Я уже смотрел на себя в зеркало в коридоре, у меня и в самом деле был вид запойного пьяницы: воспаленные красные глаза, недельная неопрятная щетина, отвисшая от постоянного лихорадочного возбуждения челюсть…
— Тебе нужно к врачу, — сказала Евгения. — Я тебя завтра сама провожу… Ничего в этом ужасного, — поторопилась она предупредить возможное мое возражение. — Тысячи людей пользуются этими врачами, ничего ужасного и страшного.

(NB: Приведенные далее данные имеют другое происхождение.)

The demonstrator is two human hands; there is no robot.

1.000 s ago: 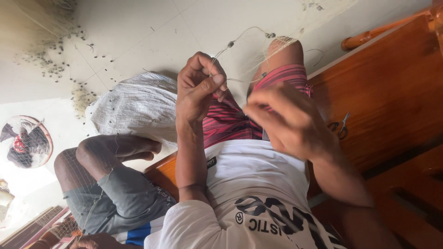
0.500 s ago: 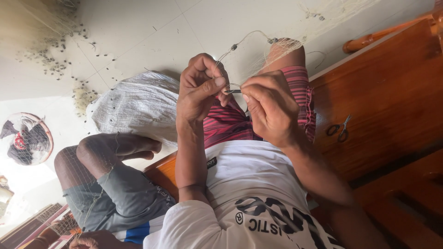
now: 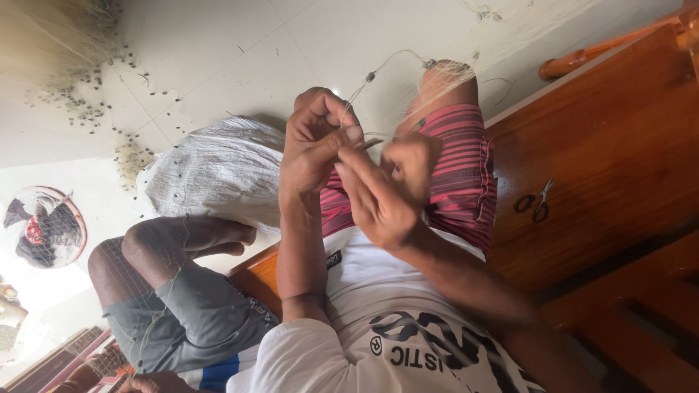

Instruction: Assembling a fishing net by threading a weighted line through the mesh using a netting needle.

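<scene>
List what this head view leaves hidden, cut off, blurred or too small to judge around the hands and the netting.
- Small tool between the left hand and right hand: mostly covered by fingers, only a blurred tip shows.
- Fishing line: too thin to follow into the hands.
- Second person alongside: cut off by the bottom edge.
- Scissors on the wooden bench: too small to tell whether they are open.

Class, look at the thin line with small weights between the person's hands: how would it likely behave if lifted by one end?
The line curves loosely over the knee, so it is probably floppy. Its small weights would likely pull it straight. Being so thin, it may slip unless pinched, as the left hand and right hand do.
</scene>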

Надо так надо.
Но я и не думал ни возражать, ни сопротивляться.. Совершенно уже был я измочален всем этим.
— Так, а вот скажите-ка, — сказал врач, — вот вы идете, и трещина на асфальте, и бывает у вас такое — если вы на нее наступите, вы провалитесь, будто это на льду трещина?
Он был тугощек, брыласт, подзаплывший нездоровым жирком высокий брюнет, переваливший, видимо, уже за сорок, так что жизнь, считай, определилась теперь до конца, и его карие, ясно-влажные глаза смотрели на меня участливо, проницательно и понимающе.
— Да нет, — сказал я, — не бывает…
— Вы можете наступить на нее или переступить, в общем, как придется шаг, да?